Using the data below, copy each line that includes the word "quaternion".
___ DATA SUPPLIED ___
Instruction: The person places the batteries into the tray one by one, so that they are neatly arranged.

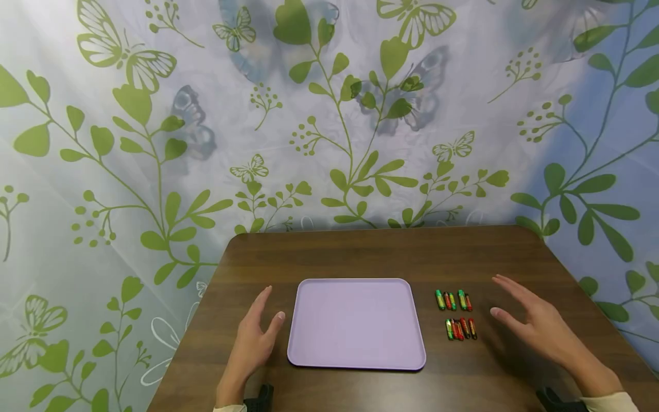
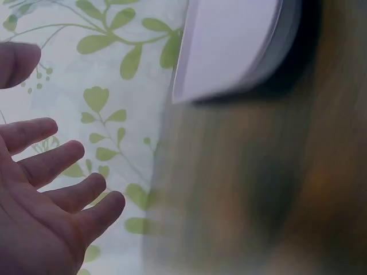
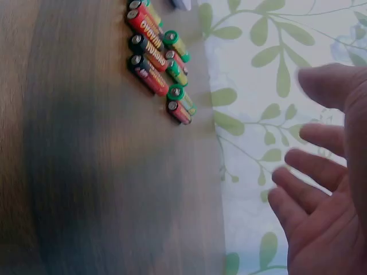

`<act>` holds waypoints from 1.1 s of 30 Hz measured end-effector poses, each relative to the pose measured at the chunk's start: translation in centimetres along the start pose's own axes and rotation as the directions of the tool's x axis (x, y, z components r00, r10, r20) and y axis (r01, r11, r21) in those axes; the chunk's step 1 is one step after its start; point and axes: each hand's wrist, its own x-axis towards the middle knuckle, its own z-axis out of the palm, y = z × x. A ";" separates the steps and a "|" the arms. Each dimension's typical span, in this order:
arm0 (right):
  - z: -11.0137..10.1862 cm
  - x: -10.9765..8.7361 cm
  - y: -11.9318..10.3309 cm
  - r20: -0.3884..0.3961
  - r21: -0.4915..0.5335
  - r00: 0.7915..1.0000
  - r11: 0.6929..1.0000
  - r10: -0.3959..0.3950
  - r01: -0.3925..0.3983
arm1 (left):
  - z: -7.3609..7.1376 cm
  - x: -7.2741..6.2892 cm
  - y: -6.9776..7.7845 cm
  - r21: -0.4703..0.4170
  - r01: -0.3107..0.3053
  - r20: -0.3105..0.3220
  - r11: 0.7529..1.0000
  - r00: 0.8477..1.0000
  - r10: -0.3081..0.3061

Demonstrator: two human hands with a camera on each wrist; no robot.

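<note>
Across the table [image 1: 381, 257], my head view has the lilac tray [image 1: 356, 323] just beside the left hand [image 1: 252, 343], two rows of batteries [image 1: 460, 330] near the right hand [image 1: 540, 326], far edge [image 1: 381, 231] well beyond; my left wrist view: fingers spread, holding nothing; my right: likewise

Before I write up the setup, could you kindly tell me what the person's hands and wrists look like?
The left hand and right hand wear no gloves. A cream left cuff and cream right cuff show at the picture's bottom edge. Each wrist has a black device, left and right, partly cut off.
</note>
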 end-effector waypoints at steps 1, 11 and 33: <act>0.1 0.0 -0.1 -0.019 -0.006 1.000 1.000 -0.023 0.023 | 0.4 -0.3 0.1 -0.023 0.015 -0.001 1.000 1.000 -0.015; 1.4 -0.9 -0.9 0.026 0.041 0.996 0.996 0.080 -0.081 | 2.6 -2.7 0.0 -0.033 0.115 0.106 0.993 0.988 -0.111; 3.7 -1.5 -0.4 0.178 0.102 0.977 0.986 0.114 -0.133 | 3.3 -4.0 -1.0 -0.007 0.122 0.257 0.993 0.959 -0.116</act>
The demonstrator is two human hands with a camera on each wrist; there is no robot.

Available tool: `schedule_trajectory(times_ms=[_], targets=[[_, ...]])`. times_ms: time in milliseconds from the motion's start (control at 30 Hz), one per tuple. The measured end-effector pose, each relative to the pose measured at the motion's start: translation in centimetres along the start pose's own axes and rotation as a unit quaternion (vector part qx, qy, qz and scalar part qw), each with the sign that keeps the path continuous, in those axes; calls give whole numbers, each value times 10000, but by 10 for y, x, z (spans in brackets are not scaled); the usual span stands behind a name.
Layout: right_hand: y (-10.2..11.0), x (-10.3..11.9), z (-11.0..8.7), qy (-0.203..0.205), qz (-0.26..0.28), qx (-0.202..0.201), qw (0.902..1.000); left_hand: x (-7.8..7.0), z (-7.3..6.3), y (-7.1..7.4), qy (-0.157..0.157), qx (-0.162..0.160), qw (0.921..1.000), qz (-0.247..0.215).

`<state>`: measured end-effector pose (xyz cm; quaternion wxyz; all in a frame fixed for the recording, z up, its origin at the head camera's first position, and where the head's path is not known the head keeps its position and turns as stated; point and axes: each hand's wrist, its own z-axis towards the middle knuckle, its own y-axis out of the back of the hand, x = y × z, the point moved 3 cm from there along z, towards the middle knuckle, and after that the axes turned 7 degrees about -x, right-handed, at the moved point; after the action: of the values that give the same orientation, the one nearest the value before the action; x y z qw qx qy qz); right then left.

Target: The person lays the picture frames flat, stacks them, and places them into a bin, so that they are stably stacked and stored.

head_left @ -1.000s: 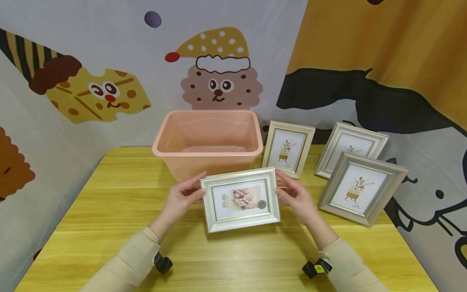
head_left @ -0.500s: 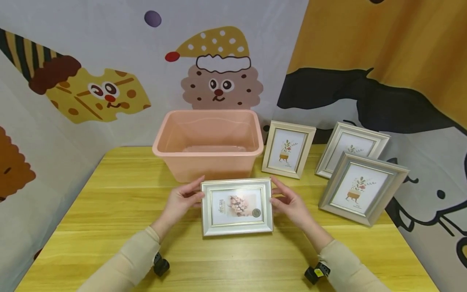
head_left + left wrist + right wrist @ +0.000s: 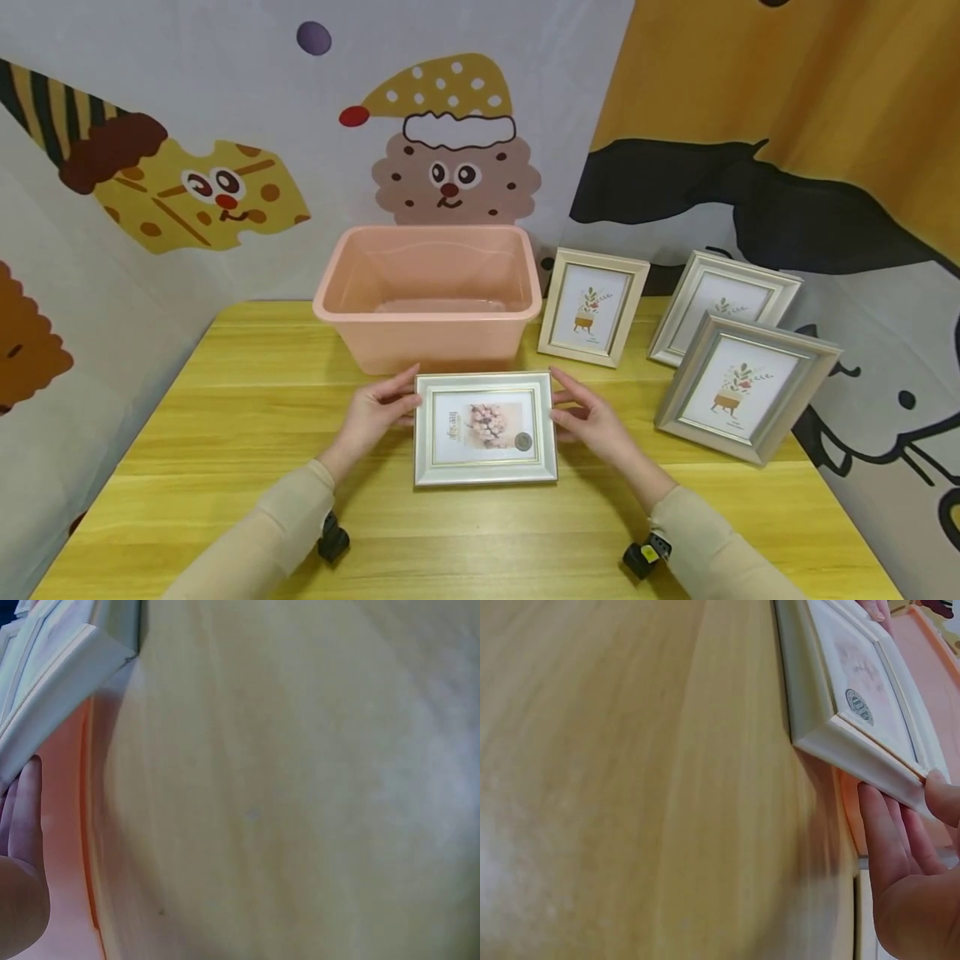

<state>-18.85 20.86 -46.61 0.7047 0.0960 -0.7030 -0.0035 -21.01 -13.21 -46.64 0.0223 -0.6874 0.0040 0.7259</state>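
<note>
A white picture frame (image 3: 486, 475) lies on its long side in front of the pink bin, its print of pink flowers turned sideways. My left hand (image 3: 372, 415) holds the frame's left edge, thumb at the front and fingers at the side and behind. At the opposite short edge, my right hand (image 3: 596, 421) grips it the same way. The right wrist view shows the frame (image 3: 817, 712) leaning back, its lower edge at the tabletop, with the thumb (image 3: 941, 796) on the front. In the left wrist view, fingers (image 3: 28, 814) touch the frame's side (image 3: 64, 679).
Behind the frame stands a pink plastic bin (image 3: 427, 343). To its right a cream picture frame (image 3: 551, 310) stands upright. Farther right are a silver-white frame (image 3: 671, 308) and, partly covering it, a grey-silver frame (image 3: 686, 375). The wooden table (image 3: 225, 400) backs onto a cartoon-printed cloth (image 3: 262, 50).
The held frame has come down and slightly left, and its tilt has levelled out. My right hand has moved left with it. The bin and the standing frames stay where they were.
</note>
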Motion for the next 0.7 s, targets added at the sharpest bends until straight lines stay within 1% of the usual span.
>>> schedule_trajectory(times_ms=[200, 500, 700], targets=[[0, -8, 2, -56, -9, 172, 9998, 9, 2, 0, 144, 9, 9998, 102], [-2, -12, 5, -116, -161, 125, 9997, 15, 2, 2, 84, 369, 9988, 326], [-2, -16, 8, -254, -242, 106, 9993, 16, 2, 2, 83, 510, 9975, 474]])
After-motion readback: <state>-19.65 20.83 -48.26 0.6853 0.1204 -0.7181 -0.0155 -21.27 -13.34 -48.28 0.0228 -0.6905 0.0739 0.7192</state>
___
FINAL ANSWER:
Available tool: `schedule_trajectory(times_ms=[_], targets=[[_, ...]])`. times_ms: time in milliseconds from the motion's start (control at 30 Hz), one per tuple. The measured end-effector pose, each relative to the pose measured at the motion's start: translation in centimetres along the start pose's own axes and rotation as a unit quaternion (vector part qx, qy, qz and scalar part qw), each with the sign that keeps the path continuous, in those axes; calls give whole numbers, each value times 10000, but by 10 for y, x, z (spans in brackets are not scaled); the usual span stands behind a name.
`<state>`: measured end-effector pose (xyz cm; quaternion wxyz; all in a frame fixed for the recording, z up, its origin at the head camera's first position, and where the head's path is not known the head keeps its position and turns as stated; point and axes: each hand's wrist, its own z-axis towards the middle knuckle, its own y-axis out of the back of the hand, x = y × z, the point moved 3 cm from there along z, towards the middle knuckle, and after that the axes turned 7 degrees about -x, right-handed, at the moved point; after the action: of the values that give the same orientation, the one nearest the value before the action; x y z qw qx qy qz); right then left.

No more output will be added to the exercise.